▶ Task description
What is needed is the full listing written out exactly, minus the pictures.

▶ Data block

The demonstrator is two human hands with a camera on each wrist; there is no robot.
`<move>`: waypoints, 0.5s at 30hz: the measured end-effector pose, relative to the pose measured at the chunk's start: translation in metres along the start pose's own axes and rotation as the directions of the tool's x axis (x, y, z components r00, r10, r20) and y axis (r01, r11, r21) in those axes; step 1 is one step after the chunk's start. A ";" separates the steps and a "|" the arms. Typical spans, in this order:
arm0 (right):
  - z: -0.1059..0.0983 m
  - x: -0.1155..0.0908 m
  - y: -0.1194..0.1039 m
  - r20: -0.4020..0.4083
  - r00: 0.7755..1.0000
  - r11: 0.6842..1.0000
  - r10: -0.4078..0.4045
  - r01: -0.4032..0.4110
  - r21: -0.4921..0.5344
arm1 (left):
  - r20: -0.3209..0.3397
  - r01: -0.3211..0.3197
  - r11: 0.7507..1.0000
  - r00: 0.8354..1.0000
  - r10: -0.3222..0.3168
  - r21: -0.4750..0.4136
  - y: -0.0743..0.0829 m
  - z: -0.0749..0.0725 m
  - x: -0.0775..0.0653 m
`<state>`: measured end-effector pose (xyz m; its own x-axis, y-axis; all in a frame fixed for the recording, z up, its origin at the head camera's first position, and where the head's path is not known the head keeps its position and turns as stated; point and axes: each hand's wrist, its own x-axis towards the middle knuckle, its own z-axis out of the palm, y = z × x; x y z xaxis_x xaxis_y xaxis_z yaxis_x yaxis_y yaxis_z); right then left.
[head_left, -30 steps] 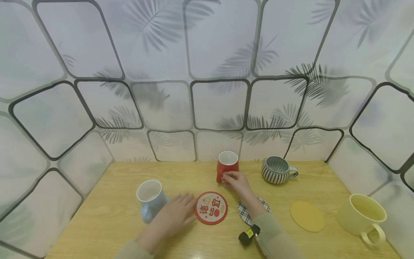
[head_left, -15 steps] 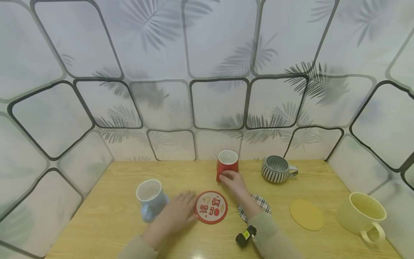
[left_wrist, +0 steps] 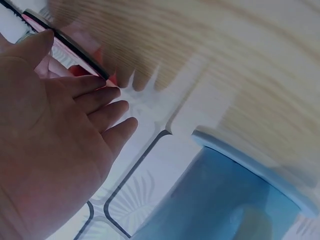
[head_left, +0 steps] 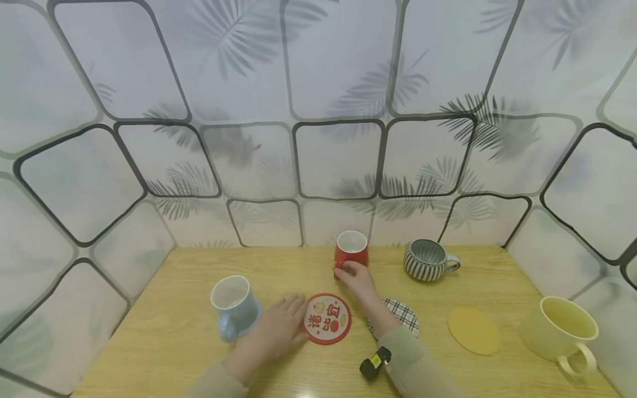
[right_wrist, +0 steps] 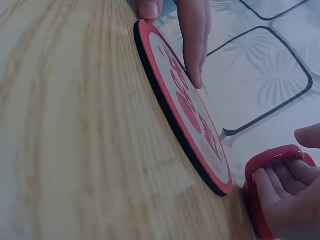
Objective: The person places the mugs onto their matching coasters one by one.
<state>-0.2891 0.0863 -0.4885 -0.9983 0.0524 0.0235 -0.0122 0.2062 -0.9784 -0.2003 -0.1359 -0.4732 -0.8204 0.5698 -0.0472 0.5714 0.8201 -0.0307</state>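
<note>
My left hand [head_left: 278, 326] lies with nearly straight fingers at the left edge of a round red-and-white coaster [head_left: 325, 319] printed with red characters. In the right wrist view, its thumb touches the coaster's rim [right_wrist: 172, 117] and a finger reaches over the top. Farther back, my right hand [head_left: 359, 282] holds the red mug [head_left: 351, 256] by its handle. The right wrist view has the fingers passing through the handle loop [right_wrist: 272, 152], with the thumb above it. Left of my left hand, a light-blue mug [head_left: 240, 309] stands on a blue coaster [head_left: 256, 316].
Partly under my right forearm is a black-and-white plaid coaster [head_left: 405, 318]. A striped cup [head_left: 424, 268] stands at the back right. A yellow coaster [head_left: 474, 330] and a yellow mug [head_left: 554, 334] are farther right. Patterned walls [head_left: 338, 160] enclose the table.
My left hand has shifted slightly right, farther onto the coaster's edge. My right fingers have moved slightly left at the red mug's handle. The mugs and coasters stay in place.
</note>
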 end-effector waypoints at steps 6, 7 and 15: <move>0.004 0.002 0.002 -0.021 1.000 1.000 0.001 -0.001 -0.010 | 0.003 0.002 1.000 1.000 -0.002 -0.013 0.001 0.001 0.001; 0.004 0.003 0.002 -0.024 1.000 1.000 0.001 -0.001 -0.020 | 0.004 0.004 1.000 1.000 -0.004 -0.019 0.001 0.001 0.001; 0.011 0.004 0.001 -0.054 0.998 1.000 0.029 -0.029 -0.001 | 0.009 0.009 0.999 1.000 -0.009 -0.032 0.000 0.003 0.001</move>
<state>-0.2932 0.0763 -0.4919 -0.9938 0.1107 0.0057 0.0173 0.2053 -0.9785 -0.2015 -0.1354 -0.4765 -0.8250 0.5623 -0.0555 0.5631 0.8264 0.0012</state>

▶ Answer for this exercise
The demonstrator is two human hands with a camera on each wrist; there is no robot.
`<move>`: waypoints, 0.5s at 30hz: the measured end-effector pose, relative to the pose measured at the chunk's start: translation in metres along the start pose's own axes and rotation as the directions of the tool's x axis (x, y, z components r00, r10, r20) and y axis (r01, r11, r21) in those axes; step 1 is one step after the chunk's start. A ";" separates the steps and a "|" the arms. Typical spans, in this order:
arm0 (right):
  - z: -0.1059..0.0983 m
  - x: -0.1155..0.0908 m
  - y: -0.1194..0.1039 m
  - r20: -0.4020..0.4083
  - r00: 0.7755..1.0000
  - r11: 0.6842..1.0000
  - r10: -0.4078..0.4045
  - r01: -0.4032..0.4110
  - r21: -0.4921..0.5344
arm1 (left):
  - r20: -0.3209..0.3397
  - r01: -0.3211..0.3197
  - r11: 0.7507..1.0000
  - r00: 0.8354..1.0000
  - r10: -0.3222..0.3168
  - r21: -0.4750..0.4136
  - y: -0.0743..0.0829 m
  - z: -0.0749..0.0725 m
  - x: -0.0775..0.0653 m
`<state>`: measured end-effector pose (xyz m; its own x-axis, y-axis; all in a frame fixed for the recording, z up, its origin at the head camera's first position, and where the head's path is not known the head keeps its position and turns as stated; point and axes: each hand's wrist, its own x-axis towards the middle knuckle, its own z-axis out of the palm, y = z × x; x y z xaxis_x xaxis_y xaxis_z yaxis_x yaxis_y yaxis_z); right then left.
[head_left, -30 steps] 
[head_left, -15 steps] 
[left_wrist, +0 steps] 
[head_left, +0 steps] 
[right_wrist, +0 steps] 
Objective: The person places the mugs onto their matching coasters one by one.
<state>-0.2891 0.0863 -0.4885 -0.9983 0.0524 0.0235 -0.0122 0.2062 -0.9784 -0.2003 -0.1359 -0.4732 -0.8204 0.5698 -0.0472 0.5714 0.8201 -0.0307</state>
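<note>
My left hand [head_left: 278, 326] lies with nearly straight fingers at the left edge of a round red-and-white coaster [head_left: 325, 319] printed with red characters. In the right wrist view, its thumb touches the coaster's rim [right_wrist: 172, 117] and a finger reaches over the top. Farther back, my right hand [head_left: 359, 282] holds the red mug [head_left: 351, 256] by its handle. The right wrist view has the fingers passing through the handle loop [right_wrist: 272, 152], with the thumb above it. Left of my left hand, a light-blue mug [head_left: 240, 309] stands on a blue coaster [head_left: 256, 316].
Partly under my right forearm is a black-and-white plaid coaster [head_left: 405, 318]. A striped cup [head_left: 424, 268] stands at the back right. A yellow coaster [head_left: 474, 330] and a yellow mug [head_left: 554, 334] are farther right. Patterned walls [head_left: 338, 160] enclose the table.
My left hand has shifted slightly right, farther onto the coaster's edge. My right fingers have moved slightly left at the red mug's handle. The mugs and coasters stay in place.
</note>
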 end-effector waypoints at steps 6, 7 and 15: <move>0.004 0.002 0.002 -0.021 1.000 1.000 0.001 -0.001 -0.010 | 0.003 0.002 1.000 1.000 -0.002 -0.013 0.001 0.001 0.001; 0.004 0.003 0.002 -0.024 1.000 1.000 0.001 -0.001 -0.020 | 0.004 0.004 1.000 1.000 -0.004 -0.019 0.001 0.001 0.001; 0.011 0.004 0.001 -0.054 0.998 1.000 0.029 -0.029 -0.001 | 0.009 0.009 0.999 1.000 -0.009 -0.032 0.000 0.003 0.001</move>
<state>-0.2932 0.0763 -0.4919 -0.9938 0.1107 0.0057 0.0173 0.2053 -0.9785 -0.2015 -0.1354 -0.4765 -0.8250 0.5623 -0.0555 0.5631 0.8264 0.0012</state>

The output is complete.